Ivan Vendrov 16 Jul 2022 17:24 UTC
2 points
1
in reply to: aogara’s comment on: Safety Implications of LeCun’s path to machine intelligence
Ah you’re right, the paper never directly says the architecture is trained end-to-end—updated the post, thanks for the catch.
He might still mean something closer to end-to-end learning, because
1. The world model is differentiable w.r.t the cost (Figure 2), suggesting it isn’t trained purely using self-supervised learning.
2. The configurator needs to learn to modulate the world model, the cost, and the actor; it seems unlikely that this can be done well if these are all swappable black boxes. So there is likely some phase of co-adaptation between configurator, actor, cost, and world model.

Ivan Vendrov 16 Jul 2022 17:41 UTC
6 points
4
in reply to: Evan R. Murphy’s comment on: Safety Implications of LeCun’s path to machine intelligence
My read of LeCun in that conversation is that he doesn’t think in terms of outer alignment / value alignment at all, but rather in terms of implementing a series of “safeguards” that allow humans to recover if the AI behaves poorly (See Steven Byrnes’ summary).
I think this paper helps clarify why he believes this—he had something like this architecture in mind, and so outer alignment seemed basically impossible. Independently, he believes it’s unnecessary because the obvious safeguards will prove sufficient.

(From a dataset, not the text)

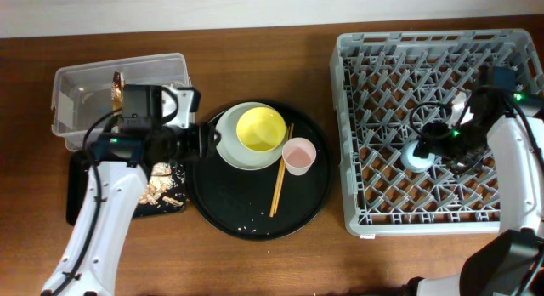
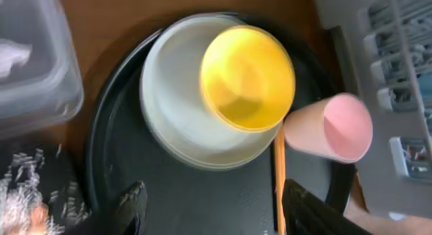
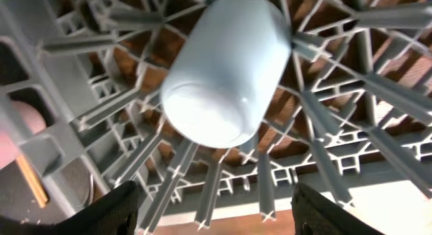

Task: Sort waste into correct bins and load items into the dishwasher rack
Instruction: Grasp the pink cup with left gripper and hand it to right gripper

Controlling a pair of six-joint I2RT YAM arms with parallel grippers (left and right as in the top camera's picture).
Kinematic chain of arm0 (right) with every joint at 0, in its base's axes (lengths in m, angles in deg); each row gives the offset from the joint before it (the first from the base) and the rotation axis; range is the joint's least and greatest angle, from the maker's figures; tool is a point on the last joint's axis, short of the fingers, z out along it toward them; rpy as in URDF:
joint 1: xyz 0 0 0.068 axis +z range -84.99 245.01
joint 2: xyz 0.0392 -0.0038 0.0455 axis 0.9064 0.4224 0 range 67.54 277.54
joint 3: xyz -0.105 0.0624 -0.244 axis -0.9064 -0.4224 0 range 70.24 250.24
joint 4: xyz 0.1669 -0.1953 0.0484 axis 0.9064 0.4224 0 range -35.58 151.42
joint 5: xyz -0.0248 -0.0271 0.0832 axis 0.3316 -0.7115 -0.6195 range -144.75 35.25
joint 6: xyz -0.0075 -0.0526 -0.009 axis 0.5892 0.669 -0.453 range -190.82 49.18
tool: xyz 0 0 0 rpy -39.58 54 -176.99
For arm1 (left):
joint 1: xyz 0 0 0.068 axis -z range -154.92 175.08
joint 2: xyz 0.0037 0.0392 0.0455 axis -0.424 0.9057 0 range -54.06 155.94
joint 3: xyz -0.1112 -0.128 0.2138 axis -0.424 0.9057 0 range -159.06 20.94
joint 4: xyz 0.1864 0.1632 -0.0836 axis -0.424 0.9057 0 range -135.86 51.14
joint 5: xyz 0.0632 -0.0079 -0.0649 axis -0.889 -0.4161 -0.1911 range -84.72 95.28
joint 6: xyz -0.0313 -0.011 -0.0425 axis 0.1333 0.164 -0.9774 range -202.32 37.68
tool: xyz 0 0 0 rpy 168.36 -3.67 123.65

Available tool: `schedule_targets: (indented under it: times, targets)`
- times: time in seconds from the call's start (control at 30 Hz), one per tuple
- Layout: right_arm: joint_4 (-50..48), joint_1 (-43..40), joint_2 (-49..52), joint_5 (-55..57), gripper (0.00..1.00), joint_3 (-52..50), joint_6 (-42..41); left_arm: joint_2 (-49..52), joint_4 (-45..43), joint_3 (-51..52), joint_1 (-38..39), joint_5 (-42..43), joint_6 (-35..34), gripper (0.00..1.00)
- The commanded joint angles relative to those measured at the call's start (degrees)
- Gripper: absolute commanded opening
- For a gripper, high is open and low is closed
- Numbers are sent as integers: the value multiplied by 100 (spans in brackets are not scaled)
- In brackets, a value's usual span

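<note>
Small pale-blue cup (image 3: 226, 66), base showing, sits mid-frame among grey plastic crate (image 3: 378, 161) pegs, just beyond the released right gripper (image 3: 214, 198).

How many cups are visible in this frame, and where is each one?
2. The pink cup sits on the round black tray, right of the plate. The blue cup is inside the dishwasher rack, among its pegs. No others show.

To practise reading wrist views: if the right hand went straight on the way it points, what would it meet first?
Most likely the blue cup, sitting in the dishwasher rack directly ahead of the open right hand; depth is unclear.
</note>
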Motion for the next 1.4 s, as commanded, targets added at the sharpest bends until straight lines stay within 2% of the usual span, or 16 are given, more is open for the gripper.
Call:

Ivan Vendrov 17 Jul 2022 19:38 UTC
12 points
0
in reply to: Steven Byrnes’s comment on: Open & Welcome Thread—July 2022
My preferred adblocker, uBlock Origin, lets you right-click on any element on a page and block it, with a nice UI that lets you set the specificity and scope of the block. Takes about 10 seconds, much easier than mucking with JS yourself. I’ve done this to hide like & follower counts on twitter, just tried and it works great for LessWrong karma. It can’t do “hide karma only for your comments within last 24 hours” but thought this might be useful for others who want to hide karma more broadly.

Ivan Vendrov 18 Jul 2022 0:40 UTC
1 point
0
in reply to: Rob Bensinger’s comment on: PSA about differential technological development
Sorry, I didn’t mean to imply that these are logical assumptions necessary for us to prioritize serial work; but rather insofar as these assumptions don’t hold, prioritizing work that looks serial to us is less important at the margin.
Spelling out the assumptions more:
1. Omniscient meaning “perfect advance knowledge of what work will turn out to be serial vs parallelizable.” In practice I think this is very hard to know beforehand—a lot of work that turned out to be part of the “serial bottleneck” looked parallelizable ex ante.
2. Optimal meaning “institutions will actually allocate enough researchers to the problem in time for the parallelizable work to get done”. Insofar as we don’t expect this to hold, we will lose even if all the serial work gets done in time.